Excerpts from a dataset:
-.-.-
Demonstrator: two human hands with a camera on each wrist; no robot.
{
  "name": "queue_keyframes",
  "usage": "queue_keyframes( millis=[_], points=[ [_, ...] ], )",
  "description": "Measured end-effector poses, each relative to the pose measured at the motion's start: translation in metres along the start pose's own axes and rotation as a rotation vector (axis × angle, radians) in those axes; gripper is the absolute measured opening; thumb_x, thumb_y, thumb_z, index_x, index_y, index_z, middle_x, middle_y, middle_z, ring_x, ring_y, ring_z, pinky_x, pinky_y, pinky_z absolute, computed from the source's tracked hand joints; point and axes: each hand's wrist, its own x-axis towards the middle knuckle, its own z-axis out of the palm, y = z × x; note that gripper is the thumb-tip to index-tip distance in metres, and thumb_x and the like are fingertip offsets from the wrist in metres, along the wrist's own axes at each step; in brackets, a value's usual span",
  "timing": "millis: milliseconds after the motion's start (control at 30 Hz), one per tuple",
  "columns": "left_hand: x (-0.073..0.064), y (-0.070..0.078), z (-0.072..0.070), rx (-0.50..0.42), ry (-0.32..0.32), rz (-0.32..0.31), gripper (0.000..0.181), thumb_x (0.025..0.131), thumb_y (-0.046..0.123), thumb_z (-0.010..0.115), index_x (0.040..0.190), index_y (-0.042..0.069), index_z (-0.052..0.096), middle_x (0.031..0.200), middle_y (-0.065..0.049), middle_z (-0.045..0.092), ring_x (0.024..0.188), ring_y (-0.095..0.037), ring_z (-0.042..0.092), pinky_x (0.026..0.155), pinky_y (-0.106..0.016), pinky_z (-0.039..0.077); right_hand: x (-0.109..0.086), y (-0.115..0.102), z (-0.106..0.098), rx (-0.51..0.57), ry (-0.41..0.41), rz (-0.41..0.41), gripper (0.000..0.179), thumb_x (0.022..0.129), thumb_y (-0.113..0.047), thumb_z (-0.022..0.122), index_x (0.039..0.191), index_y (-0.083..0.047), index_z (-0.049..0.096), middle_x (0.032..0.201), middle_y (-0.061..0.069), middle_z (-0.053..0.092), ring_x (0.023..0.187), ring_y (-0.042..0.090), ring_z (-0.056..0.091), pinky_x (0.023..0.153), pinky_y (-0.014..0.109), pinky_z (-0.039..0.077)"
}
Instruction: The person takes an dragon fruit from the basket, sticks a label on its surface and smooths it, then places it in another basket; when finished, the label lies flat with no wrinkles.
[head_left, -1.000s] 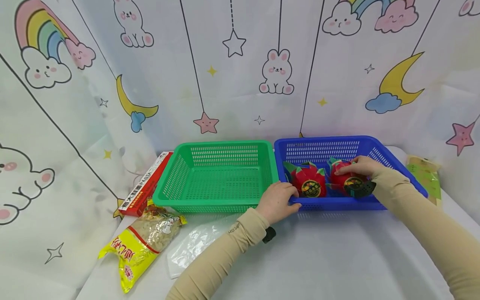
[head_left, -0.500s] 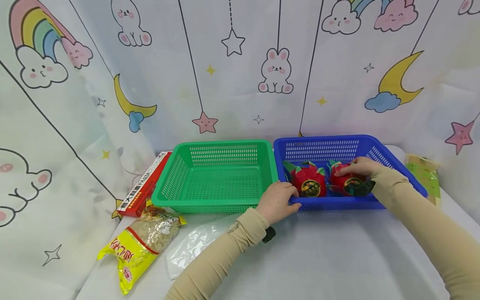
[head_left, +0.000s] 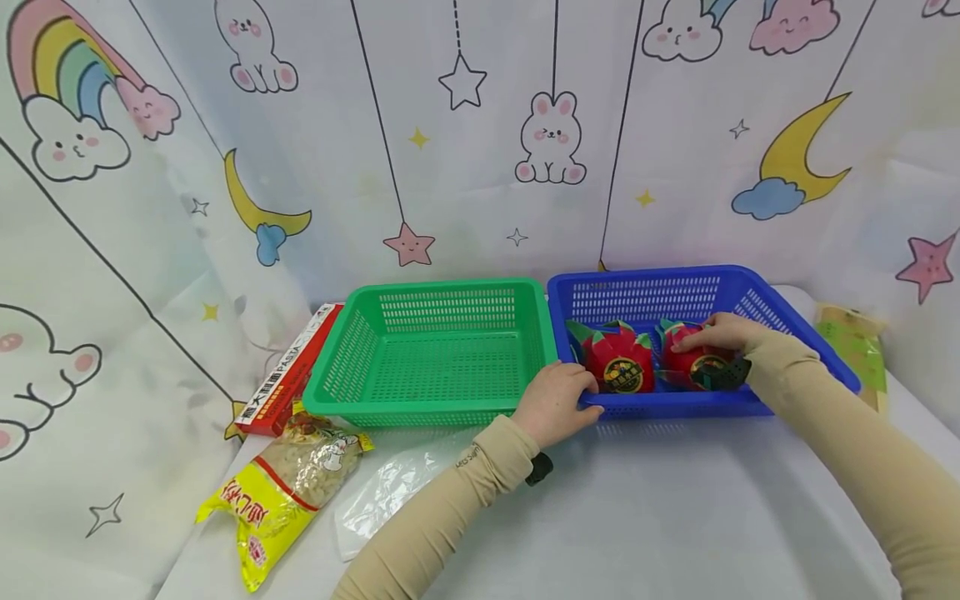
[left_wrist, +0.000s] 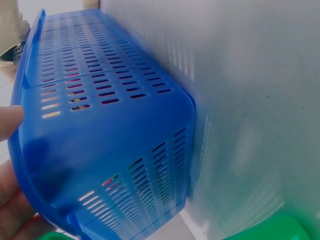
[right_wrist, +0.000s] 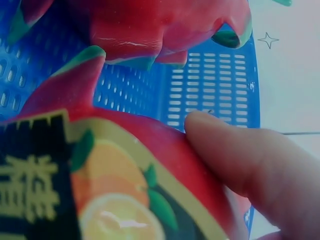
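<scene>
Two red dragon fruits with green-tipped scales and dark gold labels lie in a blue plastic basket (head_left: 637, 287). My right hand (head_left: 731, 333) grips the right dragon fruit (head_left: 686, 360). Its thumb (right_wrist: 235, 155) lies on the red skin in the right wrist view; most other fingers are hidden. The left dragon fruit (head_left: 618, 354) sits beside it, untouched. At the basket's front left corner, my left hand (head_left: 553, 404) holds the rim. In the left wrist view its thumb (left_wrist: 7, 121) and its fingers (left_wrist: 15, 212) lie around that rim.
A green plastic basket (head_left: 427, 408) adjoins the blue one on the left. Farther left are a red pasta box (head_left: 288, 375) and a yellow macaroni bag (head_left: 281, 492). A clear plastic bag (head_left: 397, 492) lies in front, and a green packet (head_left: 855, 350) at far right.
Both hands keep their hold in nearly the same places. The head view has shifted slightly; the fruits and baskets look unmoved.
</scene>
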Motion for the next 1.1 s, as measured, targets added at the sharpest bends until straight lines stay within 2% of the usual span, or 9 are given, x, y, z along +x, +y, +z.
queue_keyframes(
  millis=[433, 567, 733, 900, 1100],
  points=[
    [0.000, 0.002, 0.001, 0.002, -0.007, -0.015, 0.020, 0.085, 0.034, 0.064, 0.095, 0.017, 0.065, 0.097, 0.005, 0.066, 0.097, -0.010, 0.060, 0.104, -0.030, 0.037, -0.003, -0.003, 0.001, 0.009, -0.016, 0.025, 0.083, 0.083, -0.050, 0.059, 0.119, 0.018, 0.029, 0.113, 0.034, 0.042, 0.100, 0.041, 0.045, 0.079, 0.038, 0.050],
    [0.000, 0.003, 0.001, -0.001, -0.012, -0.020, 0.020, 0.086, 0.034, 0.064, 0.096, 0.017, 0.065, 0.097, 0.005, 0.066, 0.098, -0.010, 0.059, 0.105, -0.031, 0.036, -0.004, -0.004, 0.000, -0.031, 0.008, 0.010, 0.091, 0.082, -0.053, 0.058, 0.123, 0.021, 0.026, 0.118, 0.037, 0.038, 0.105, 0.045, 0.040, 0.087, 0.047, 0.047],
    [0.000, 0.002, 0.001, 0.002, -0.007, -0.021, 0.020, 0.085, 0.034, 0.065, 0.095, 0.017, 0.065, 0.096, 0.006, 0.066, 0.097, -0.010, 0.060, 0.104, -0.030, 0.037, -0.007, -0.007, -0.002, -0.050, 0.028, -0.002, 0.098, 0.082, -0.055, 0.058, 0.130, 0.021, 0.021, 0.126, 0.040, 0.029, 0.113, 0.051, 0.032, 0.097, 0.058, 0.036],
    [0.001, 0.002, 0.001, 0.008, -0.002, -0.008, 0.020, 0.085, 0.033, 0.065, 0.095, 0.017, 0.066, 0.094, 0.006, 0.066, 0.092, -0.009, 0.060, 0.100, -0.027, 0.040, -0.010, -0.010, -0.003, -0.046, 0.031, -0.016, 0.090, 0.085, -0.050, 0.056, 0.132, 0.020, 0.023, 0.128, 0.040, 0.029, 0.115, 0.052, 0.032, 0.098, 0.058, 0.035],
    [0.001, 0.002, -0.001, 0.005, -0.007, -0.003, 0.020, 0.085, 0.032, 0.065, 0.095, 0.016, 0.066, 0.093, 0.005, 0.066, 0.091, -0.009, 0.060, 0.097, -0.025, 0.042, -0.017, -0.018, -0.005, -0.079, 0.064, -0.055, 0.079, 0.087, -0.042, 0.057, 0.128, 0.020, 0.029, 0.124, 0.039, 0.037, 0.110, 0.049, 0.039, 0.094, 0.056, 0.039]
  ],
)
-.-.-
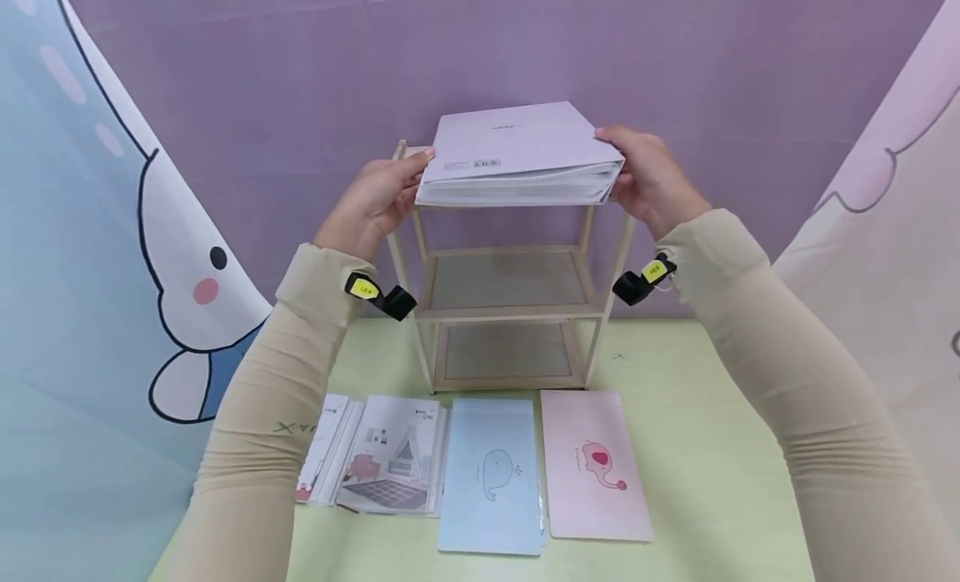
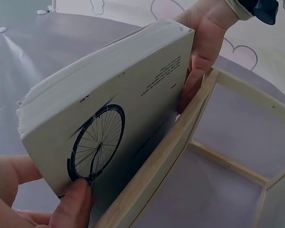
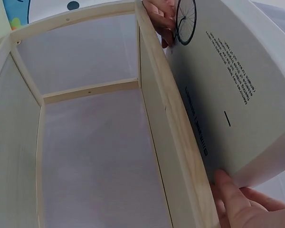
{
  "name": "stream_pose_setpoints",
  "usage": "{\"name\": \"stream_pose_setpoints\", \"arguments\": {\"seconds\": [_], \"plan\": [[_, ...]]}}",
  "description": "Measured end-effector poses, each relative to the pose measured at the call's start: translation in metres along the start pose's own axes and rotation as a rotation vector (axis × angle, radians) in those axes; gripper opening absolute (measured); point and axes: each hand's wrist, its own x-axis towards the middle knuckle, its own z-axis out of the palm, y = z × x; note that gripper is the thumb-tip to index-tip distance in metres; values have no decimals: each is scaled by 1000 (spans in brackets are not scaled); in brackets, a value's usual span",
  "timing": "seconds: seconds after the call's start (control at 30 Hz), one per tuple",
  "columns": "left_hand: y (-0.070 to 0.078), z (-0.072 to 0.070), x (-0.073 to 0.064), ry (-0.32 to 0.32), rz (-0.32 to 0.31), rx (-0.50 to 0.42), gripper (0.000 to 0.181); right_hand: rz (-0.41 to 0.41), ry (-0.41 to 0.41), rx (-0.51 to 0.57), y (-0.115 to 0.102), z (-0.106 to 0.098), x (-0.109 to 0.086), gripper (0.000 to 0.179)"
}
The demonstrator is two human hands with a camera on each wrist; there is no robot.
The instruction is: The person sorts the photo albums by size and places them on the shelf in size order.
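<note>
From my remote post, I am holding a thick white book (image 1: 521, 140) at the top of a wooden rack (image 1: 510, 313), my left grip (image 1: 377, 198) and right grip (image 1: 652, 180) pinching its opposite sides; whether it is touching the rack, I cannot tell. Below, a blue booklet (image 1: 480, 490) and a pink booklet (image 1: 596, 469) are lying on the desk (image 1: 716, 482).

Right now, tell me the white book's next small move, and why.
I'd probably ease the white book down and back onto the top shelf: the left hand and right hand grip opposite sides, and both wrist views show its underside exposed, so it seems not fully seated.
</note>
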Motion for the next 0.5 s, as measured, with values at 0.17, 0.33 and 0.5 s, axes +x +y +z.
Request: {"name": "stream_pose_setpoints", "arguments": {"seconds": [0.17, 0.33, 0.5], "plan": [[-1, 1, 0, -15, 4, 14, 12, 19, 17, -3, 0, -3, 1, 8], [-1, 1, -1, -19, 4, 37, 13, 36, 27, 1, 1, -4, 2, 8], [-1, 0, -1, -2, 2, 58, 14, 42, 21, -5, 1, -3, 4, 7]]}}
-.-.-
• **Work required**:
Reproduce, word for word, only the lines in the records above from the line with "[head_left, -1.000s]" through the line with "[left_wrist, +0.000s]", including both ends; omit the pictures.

• **Reply**:
[head_left, -1.000s] 
[head_left, -0.500s] 
[head_left, +0.000s] 
[left_wrist, +0.000s] 

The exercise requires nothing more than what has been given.